Work item — Reproduce the complete listing without any deviation.

....................

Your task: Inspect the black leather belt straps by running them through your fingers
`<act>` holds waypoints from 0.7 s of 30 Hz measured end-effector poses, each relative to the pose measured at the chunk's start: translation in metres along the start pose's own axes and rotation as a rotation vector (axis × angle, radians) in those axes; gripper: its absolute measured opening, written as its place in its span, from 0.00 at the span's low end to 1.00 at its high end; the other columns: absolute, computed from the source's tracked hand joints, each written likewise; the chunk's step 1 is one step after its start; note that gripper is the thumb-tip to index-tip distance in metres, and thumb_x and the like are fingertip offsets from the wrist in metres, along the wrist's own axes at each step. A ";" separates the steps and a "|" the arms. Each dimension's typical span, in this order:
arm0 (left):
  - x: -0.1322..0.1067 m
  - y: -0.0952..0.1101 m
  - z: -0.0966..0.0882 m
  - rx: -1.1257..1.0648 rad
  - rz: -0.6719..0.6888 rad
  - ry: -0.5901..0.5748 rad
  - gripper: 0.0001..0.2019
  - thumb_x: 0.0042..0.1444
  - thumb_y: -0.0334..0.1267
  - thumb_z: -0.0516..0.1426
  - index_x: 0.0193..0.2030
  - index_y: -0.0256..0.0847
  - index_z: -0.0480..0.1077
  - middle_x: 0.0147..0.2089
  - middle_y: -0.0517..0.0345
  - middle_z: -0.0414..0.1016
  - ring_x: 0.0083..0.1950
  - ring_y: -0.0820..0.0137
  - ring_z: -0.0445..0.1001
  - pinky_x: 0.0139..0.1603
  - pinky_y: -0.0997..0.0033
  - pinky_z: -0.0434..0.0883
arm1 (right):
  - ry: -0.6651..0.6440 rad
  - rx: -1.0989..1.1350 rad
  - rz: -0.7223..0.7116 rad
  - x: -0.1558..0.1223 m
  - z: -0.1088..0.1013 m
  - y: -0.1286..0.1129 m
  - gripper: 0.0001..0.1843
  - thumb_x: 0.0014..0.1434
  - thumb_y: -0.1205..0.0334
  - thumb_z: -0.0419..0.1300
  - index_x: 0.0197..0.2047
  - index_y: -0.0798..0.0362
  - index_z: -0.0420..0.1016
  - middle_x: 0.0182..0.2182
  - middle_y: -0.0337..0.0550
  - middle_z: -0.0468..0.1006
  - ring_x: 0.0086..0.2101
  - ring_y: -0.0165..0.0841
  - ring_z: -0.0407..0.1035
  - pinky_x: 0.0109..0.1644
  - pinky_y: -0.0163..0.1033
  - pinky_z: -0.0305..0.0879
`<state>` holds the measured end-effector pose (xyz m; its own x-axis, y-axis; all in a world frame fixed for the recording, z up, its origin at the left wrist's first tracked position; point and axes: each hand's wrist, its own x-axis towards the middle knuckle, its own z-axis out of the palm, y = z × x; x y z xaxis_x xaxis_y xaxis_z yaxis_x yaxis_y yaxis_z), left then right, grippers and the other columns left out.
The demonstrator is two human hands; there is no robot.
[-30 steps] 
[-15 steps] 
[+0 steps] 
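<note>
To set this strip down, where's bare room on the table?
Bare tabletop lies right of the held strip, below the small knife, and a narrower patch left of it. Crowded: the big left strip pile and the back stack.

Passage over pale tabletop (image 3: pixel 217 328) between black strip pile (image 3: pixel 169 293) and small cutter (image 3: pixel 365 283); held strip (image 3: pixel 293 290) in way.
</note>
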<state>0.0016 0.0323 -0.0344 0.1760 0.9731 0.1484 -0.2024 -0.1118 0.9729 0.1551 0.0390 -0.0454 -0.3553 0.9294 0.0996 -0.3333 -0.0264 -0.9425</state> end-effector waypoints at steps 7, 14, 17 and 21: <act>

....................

Solved exercise —
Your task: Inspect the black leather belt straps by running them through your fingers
`<act>` holds waypoints from 0.7 s of 30 Hz measured end-effector poses, each relative to the pose measured at the chunk's start: translation in metres along the start pose's own axes and rotation as a rotation vector (axis × angle, radians) in those axes; gripper: its absolute measured opening, written as its place in its span, from 0.00 at the span's low end to 1.00 at its high end; the other columns: absolute, computed from the source's tracked hand joints, each written likewise; the chunk's step 1 is one step after its start; note that gripper is the thumb-tip to index-tip distance in metres, and thumb_x and the like are fingertip offsets from the wrist in metres, along the wrist's own axes at each step. A ";" separates the steps and a "|" the arms. Each dimension's typical span, in this order:
arm0 (left):
  - x: -0.1322..0.1067 m
  - y: -0.0952..0.1101 m
  - z: -0.0966..0.0882 m
  - rx: -1.1257..1.0648 rad
  - rz: -0.6719..0.6888 rad
  - ry: -0.5901..0.5748 rad
  - gripper: 0.0001..0.2019
  - thumb_x: 0.0042..0.1444
  - thumb_y: -0.0334..0.1267
  - thumb_z: -0.0516..0.1426
  - index_x: 0.0193..0.2030
  - index_y: -0.0256..0.0847
  - index_z: -0.0480..0.1077
  - middle_x: 0.0147..0.2089
  - middle_y: -0.0517..0.0345
  - middle_z: -0.0414..0.1016
  - ring_x: 0.0083..0.1950
  - ring_y: -0.0820..0.0137
  - ring_z: -0.0445..0.1001
  - pinky_x: 0.0139..0.1603
  - pinky_y: -0.0997..0.0033
  - pinky_z: -0.0434..0.0883
arm1 (right):
  - ry: -0.6651..0.6440 rad
  - rx: -1.0989..1.1350 rad
  - rz: -0.7223..0.7116 rad
  - x: -0.1558..0.1223 m
  - z: -0.1088..0.1013 m
  - y: -0.1286..0.1129 m
  - gripper: 0.0001..0.1843
  - thumb_x: 0.0014..0.1434
  - thumb_y: -0.1205..0.0334
  - thumb_z: -0.0419..0.1300
  - index_x: 0.0197..0.2047
  - index_y: -0.0798..0.0362
  - index_z: -0.0420..0.1016
  - middle_x: 0.0182..0.2182
  - middle_y: -0.0337..0.0550
  - middle_z: -0.0468..0.1006
  - ring_x: 0.0086..0.2101
  - ring_y: -0.0165..0.0841
  - ring_z: -0.0407..0.1035
  - pinky_x: 0.0109..0.1644
  - pinky_y: -0.0163..0.1033
  - pinky_z: -0.0305..0.0879
`<state>` holds the measured end-effector pose (xyz m; its own x-axis, y-axis; all in a world frame fixed for the recording, z up, its origin at the left wrist's first tracked position; point and axes: each hand's wrist, its own x-axis towards the middle knuckle, its own z-axis out of the palm, y = z × x; x y z xaxis_x xaxis_y xaxis_z yaxis_x yaxis_y yaxis_z), left then right, grippers and the other columns left out.
The demonstrator is two human hands; there is no robot.
[-30 steps] 
[-15 steps] 
[+0 steps] 
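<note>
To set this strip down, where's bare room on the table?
Bare tabletop lies right of the held strip, below the small knife, and a narrower patch left of it. Crowded: the big left strip pile and the back stack.

Passage over pale tabletop (image 3: pixel 217 328) between black strip pile (image 3: pixel 169 293) and small cutter (image 3: pixel 365 283); held strip (image 3: pixel 293 290) in way.
</note>
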<state>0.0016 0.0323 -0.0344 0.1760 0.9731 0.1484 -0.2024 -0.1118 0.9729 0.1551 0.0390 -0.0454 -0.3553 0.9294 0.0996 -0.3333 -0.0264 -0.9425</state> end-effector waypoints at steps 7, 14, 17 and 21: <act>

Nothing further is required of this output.